Task goal:
Once you have checked each line below for the word "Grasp", give the number of lines that have it and nothing further.

(Input records begins)

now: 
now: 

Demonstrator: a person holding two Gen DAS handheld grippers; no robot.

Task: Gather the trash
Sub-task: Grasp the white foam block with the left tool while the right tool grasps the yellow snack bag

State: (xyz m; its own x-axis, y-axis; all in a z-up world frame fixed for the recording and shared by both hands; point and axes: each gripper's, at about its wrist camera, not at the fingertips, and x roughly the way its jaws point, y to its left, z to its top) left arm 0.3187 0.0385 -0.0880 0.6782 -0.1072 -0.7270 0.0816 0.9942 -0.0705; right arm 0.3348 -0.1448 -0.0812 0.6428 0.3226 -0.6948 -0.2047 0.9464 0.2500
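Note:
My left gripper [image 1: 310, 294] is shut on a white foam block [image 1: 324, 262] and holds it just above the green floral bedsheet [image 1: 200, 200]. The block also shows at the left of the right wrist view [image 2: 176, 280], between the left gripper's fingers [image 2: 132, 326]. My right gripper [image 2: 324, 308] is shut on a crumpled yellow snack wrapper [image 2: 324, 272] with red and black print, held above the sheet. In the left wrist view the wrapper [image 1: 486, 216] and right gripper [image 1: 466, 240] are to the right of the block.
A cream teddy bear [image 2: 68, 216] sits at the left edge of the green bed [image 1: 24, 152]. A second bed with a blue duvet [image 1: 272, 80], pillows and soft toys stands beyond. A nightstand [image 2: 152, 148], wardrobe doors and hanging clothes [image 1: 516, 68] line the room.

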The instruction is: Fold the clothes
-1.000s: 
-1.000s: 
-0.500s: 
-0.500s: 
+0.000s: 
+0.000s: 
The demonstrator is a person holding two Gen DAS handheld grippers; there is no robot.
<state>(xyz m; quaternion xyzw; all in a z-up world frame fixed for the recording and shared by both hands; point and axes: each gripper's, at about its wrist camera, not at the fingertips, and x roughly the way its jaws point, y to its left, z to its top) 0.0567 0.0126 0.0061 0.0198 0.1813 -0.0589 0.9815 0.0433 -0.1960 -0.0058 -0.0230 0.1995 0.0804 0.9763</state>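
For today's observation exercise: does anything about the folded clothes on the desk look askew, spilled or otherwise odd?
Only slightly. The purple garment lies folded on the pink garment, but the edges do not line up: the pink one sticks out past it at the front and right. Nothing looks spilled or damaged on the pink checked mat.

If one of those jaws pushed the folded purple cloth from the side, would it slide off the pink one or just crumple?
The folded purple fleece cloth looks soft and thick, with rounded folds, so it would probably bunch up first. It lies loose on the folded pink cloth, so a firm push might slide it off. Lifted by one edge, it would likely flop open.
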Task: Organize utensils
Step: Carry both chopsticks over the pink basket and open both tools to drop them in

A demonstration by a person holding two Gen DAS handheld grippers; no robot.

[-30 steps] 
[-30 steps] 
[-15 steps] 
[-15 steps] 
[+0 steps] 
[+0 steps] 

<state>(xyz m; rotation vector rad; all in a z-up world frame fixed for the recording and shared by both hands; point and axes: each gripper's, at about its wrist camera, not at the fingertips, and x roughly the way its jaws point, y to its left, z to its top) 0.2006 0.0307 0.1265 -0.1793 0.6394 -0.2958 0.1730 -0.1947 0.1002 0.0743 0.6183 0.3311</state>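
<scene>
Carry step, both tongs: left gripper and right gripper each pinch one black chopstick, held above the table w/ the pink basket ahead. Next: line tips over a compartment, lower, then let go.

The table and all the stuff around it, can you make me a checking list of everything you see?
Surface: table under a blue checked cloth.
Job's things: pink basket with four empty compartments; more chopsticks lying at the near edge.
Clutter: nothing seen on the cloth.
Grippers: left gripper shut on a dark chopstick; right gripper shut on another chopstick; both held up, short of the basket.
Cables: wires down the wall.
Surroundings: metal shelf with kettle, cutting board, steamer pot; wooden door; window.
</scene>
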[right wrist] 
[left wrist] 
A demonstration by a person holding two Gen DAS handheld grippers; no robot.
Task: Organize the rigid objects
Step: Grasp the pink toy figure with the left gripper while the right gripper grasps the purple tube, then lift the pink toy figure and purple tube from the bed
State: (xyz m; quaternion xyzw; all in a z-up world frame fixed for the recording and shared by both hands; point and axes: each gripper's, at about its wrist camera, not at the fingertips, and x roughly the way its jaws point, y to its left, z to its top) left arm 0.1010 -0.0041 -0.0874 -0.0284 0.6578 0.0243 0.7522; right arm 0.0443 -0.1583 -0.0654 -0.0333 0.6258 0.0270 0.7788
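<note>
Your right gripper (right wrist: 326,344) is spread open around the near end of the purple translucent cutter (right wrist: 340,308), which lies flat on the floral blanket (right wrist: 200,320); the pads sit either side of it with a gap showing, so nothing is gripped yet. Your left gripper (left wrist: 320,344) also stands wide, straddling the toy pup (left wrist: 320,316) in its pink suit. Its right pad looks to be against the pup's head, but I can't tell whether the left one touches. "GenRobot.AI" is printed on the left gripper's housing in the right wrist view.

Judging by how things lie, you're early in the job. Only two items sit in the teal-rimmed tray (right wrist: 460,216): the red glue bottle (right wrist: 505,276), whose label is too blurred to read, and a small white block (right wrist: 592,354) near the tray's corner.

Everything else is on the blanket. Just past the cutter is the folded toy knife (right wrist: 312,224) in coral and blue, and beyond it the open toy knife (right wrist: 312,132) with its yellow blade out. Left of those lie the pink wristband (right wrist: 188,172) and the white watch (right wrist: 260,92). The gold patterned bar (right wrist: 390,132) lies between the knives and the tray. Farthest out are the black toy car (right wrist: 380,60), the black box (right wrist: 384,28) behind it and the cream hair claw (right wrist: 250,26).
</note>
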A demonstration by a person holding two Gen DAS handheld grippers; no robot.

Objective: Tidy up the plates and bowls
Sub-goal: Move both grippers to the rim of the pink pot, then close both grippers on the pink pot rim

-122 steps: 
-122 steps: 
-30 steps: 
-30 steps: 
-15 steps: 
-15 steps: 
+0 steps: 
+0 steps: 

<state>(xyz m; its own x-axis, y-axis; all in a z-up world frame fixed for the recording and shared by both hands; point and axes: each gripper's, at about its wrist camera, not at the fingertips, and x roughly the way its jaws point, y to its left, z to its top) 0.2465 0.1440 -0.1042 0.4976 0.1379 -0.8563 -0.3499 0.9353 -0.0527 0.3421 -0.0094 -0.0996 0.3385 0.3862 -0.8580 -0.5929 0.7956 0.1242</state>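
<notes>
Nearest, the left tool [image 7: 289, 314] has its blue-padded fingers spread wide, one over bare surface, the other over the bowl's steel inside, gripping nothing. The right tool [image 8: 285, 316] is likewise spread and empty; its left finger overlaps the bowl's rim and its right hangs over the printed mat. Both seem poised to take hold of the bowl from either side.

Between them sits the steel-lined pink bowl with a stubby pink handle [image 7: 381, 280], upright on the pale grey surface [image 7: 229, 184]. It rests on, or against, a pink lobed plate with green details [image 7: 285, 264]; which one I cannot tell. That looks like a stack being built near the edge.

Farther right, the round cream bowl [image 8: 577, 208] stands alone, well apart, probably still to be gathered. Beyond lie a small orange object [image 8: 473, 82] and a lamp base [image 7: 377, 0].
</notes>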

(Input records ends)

Task answer:
2